How to Cook Wagyu

If you’re a beef lover, then it’s almost certain that you’ve heard of wagyu beef, which is like the holy grail of beef products.

However, if you’re fortunate enough to get your hands on some of this quality beef, then you may be wondering how you can cook it to make the most of the opportunity.

So how to cook Wagyu? The best way to cook wagyu is on a cast iron skillet to make the most of the meat’s juiciness and flavor. Wagyu can also be grilled or roasted after being pan seared, depending on your tastes and how you typically cook your beef.

Cooking wagyu is by no means easy, and we can’t exactly sum up how you can enjoy your beef to the fullest over the course of a couple of sentences. If you want to know all of the hidden tricks to getting the tenderest, most flavorful wagyu, then read on a little further to find out more.

How to Cook Wagyu

Making sure that you cook your wagyu properly is largely a matter of preparation, and that’s something that is often sorely overlooked by people purchasing these cuts. In most cases, you can expect your wagyu beef to arrive frozen in a vacuum sealed bag, and unless you’re getting ready to cook it immediately, you’ll want to store it properly.

As soon as your wagyu arrives, transfer it to the freezer before its temperature can drop. Allowing your wagyu beef to be exposed to air before you put it in the freezer can potentially result in it ending up freezer burned, and minimizing the amount of time it spends out of the freezer will minimize those chances.

When you’re ready to start cooking your wagyu, you’ll also need to know how to thaw it so that you won’t affect the quality of the meat. Move your steak into the refrigerator and thaw it out. In your average fridge, it should take about six hours to thaw your steak for every pound of meat that you have.

It’s usually a good idea to time this in advance because you won’t want to leave your steak in the fridge for much longer once it’s thawed. Taking out the steak as soon as it’s ready will allow you to maximize the flavor so you don’t end up diminishing the unique taste of your wagyu beef.

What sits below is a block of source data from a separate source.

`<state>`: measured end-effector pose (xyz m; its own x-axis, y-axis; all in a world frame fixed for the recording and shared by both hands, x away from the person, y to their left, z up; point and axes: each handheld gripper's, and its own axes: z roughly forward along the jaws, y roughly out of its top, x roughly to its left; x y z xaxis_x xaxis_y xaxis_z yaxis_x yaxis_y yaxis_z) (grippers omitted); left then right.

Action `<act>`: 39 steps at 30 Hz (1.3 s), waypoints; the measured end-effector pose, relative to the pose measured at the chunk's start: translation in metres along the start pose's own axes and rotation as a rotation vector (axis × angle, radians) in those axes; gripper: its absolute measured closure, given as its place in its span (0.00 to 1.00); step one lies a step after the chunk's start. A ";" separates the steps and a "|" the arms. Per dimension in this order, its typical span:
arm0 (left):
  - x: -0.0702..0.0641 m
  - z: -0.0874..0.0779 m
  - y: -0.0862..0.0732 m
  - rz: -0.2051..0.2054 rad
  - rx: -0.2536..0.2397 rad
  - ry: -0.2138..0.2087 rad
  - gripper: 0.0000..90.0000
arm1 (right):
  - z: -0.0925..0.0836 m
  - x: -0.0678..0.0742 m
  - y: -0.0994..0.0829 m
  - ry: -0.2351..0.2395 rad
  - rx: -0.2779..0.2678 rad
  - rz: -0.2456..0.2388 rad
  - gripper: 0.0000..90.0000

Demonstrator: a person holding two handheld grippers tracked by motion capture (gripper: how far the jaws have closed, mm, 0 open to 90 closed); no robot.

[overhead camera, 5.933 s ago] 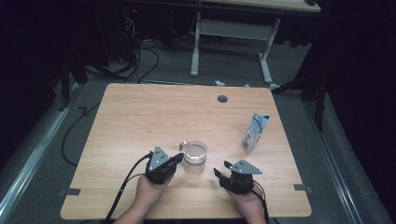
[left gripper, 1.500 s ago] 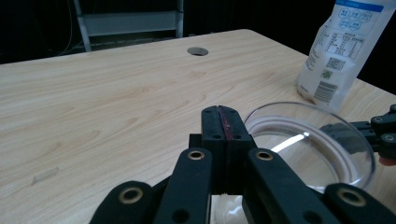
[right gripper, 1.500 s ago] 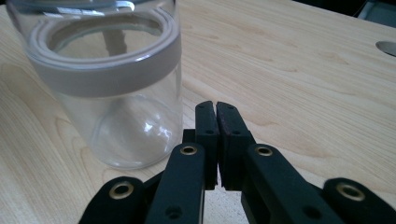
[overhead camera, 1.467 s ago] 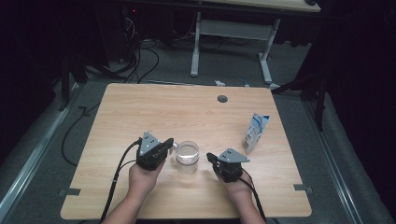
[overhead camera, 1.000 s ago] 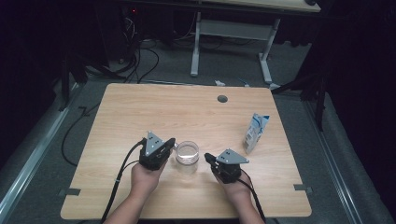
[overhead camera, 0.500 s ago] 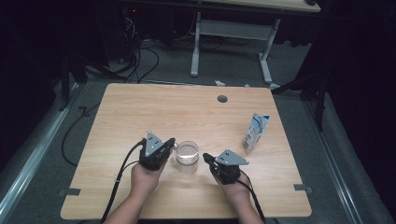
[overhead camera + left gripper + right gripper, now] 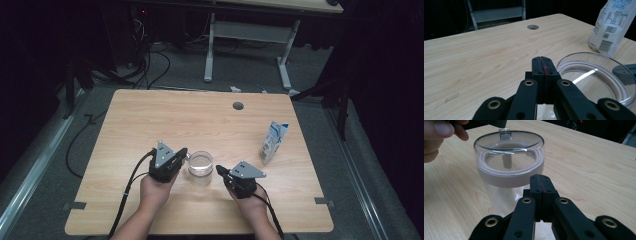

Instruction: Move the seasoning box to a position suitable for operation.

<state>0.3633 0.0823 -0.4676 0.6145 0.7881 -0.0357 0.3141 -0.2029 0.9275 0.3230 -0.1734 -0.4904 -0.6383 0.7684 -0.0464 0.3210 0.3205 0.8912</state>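
The lidded jar (image 7: 200,165) is flanked mid-table by the left gripper (image 7: 183,152) and right gripper (image 7: 220,171), both closed tight on nothing, so no grasp is yet made.

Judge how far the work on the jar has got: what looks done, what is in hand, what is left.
Done: both grippers are placed either side of the jar, the left gripper by its rim, the right gripper just short of its side. In hand: nothing is gripped; both pairs of jaws are shut and empty. Left: the lid is still on the jar, and the pouch stands untouched to the right.
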 end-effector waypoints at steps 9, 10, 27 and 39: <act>0.000 0.000 0.000 0.001 0.000 -0.001 1.00 | 0.000 0.003 0.000 0.007 -0.003 -0.008 1.00; 0.000 0.000 0.000 0.001 0.000 -0.001 1.00 | -0.001 0.003 0.001 0.007 -0.003 -0.008 1.00; 0.002 0.000 0.000 -0.003 0.003 -0.005 1.00 | -0.002 0.008 0.005 0.008 -0.036 -0.016 1.00; 0.000 -0.003 0.000 -0.012 0.006 -0.015 1.00 | -0.003 0.013 0.011 0.016 -0.054 -0.027 1.00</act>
<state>0.3609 0.0839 -0.4663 0.6215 0.7817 -0.0526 0.3257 -0.1968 0.9248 0.3164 -0.1621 -0.4800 -0.6572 0.7510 -0.0635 0.2660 0.3100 0.9128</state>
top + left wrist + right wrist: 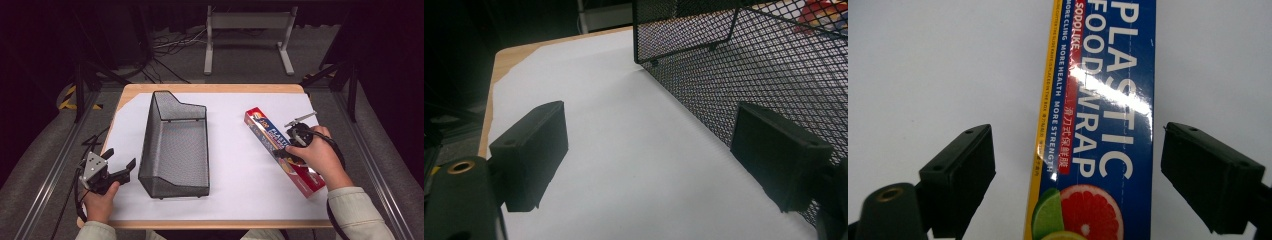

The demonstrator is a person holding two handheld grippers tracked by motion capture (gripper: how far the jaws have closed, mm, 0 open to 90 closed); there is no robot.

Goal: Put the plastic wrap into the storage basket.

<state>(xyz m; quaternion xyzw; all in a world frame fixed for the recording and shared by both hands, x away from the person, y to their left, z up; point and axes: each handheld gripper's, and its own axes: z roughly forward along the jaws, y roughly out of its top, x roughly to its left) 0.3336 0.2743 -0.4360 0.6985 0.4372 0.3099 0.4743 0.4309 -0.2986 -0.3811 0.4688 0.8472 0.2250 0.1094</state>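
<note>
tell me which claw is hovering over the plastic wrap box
The right claw: its open jaws straddle the long blue plastic wrap box. The left claw sits beside the black mesh basket.

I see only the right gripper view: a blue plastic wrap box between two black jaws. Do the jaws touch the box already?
Observer: Not yet. The right gripper is open and straddles the plastic wrap box, with white table showing on both sides of it.
Operator: What else is on the table?
Observer: In the high view, a black mesh basket stands left of the box, apart from it.
Operator: Is something inside the basket?
Observer: Nothing; its mesh floor is bare.
Operator: Where is the other gripper?
Observer: The left gripper is open near the basket's left wall, holding nothing.
</note>
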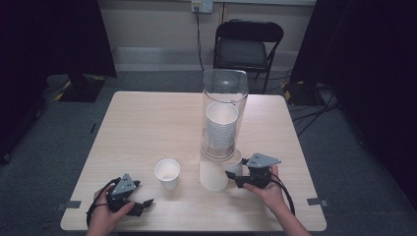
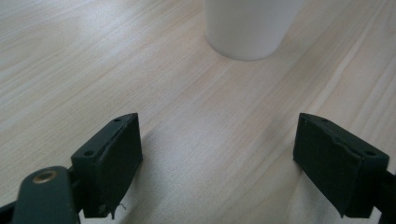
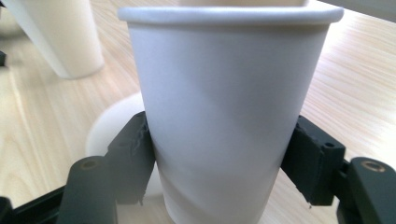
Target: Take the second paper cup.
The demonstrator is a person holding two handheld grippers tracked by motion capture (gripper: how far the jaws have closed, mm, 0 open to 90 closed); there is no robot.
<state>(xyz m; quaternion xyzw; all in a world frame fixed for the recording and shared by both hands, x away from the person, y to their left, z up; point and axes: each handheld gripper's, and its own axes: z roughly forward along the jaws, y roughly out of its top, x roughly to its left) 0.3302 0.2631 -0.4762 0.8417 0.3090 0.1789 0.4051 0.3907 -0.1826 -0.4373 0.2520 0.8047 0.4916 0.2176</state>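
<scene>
I'm running both grippers from the near edge of the table [image 1: 147, 123]. R gripper [image 1: 235, 178] is clenched on a paper cup [image 3: 224, 121], pads pressing its lower wall on both sides, cup upright, right beside the dispenser [image 1: 223, 113] base. I judge the low grip is there to keep the rim from crushing and the cup steady next to the upside-down cup [image 1: 212, 174] under the tube. The clear tube holds a cup stack [image 1: 221, 128], prob. so cups feed out one at a time. L gripper [image 1: 142, 204] is released, jaws wide w/ nothing between, parked near the front edge, pointing toward the lone cup [image 1: 167, 173] standing mouth-up mid-table; looks like it's waiting its turn. No brand, label or writing readable on any cup or on the tube.
</scene>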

As with other steaks, you’ll want to let your wagyu beef reach room temperature before you start cooking it. This should take about 30 minutes. Failing to get your beef to room temperature will result in a temperature difference between the interior of the steak and the exterior of it, resulting in it being cooked unevenly.

Of course, another huge part of cooking steak is the seasoning, but wagyu beef has such intense flavors that you don’t want to overseason the meat. It is recommended that you only season your wagyu steaks with a little bit of pepper and salt, but that’s merely a recommendation and by no means law.

If you’d like to use some steak seasoning, just ensure that you don’t use too much of it and end up drowning out the unique flavors of your wagyu steaks. Once your steak is seasoned, you should be ready to start cooking it.

Cast Iron

Cooking wagyu beef in a cast iron skillet is probably the most common method of preparation because it gives you a good degree of control over how the meat comes out in the end. The recommended serving temperature for wagyu beef is medium rare, but what matters is that you enjoy it, as long as you don’t cook it well-done.

Start off by heating up your cast iron on high heat. Once your pan has reached a suitable temperature, you can then apply your choice of grease to it. Butter and olive oil are both legitimate choices, but wagyu beef allows you the unique option of using some fat trimmings to grease the pan as well.

Once your pan is greased up, you’ll have to decide how you want to cook your wagyu. If you’re aiming for medium rare, you’ll want to sear it for about four minutes on each side. If you prefer your steak a little redder, then about three minutes per side should suffice to get the steak to a rare temperature.

Be sure to check your steak using either a meat thermometer or touch it to feel how much give the steak has. If you feel like your steak is ready to go, then you can take it out of the pan and leave it to rest on a cutting board. You’ll want to wait between five and ten minutes to allow the juices to settle and the steak to finish cooking.

Grilling Wagyu

The potential for flare ups means that many people scoff at the idea of grilling wagyu steak, but there are a few ways to minimize this. If you want to grill the steak traditionally, you can do so using a hibachi over Japanese charcoal, which is known as binchotan. 

To make it easier to dodge any flare ups that occur, even with this advanced setup, you’ll want to make sure that you cut your steak into smaller parts before you put it on the grill. This will allow you to quickly maneuver the steak around the grate without having to worry about some parts getting cooked unevenly due to the flames.

Grilling wagyu will still lock in the juices and provide the sear that you’re looking for as long as you make sure to pay the utmost attention to it over the course of its cooking time. It will also give it a unique char that adds to the flavor without overpowering it, provided you use binchotan as your fuel.

Keep in mind that grilling is only recommended for authentic Japanese wagyu because of its intense marbling, which will ensure that it doesn’t end up drying out while it’s on the grill.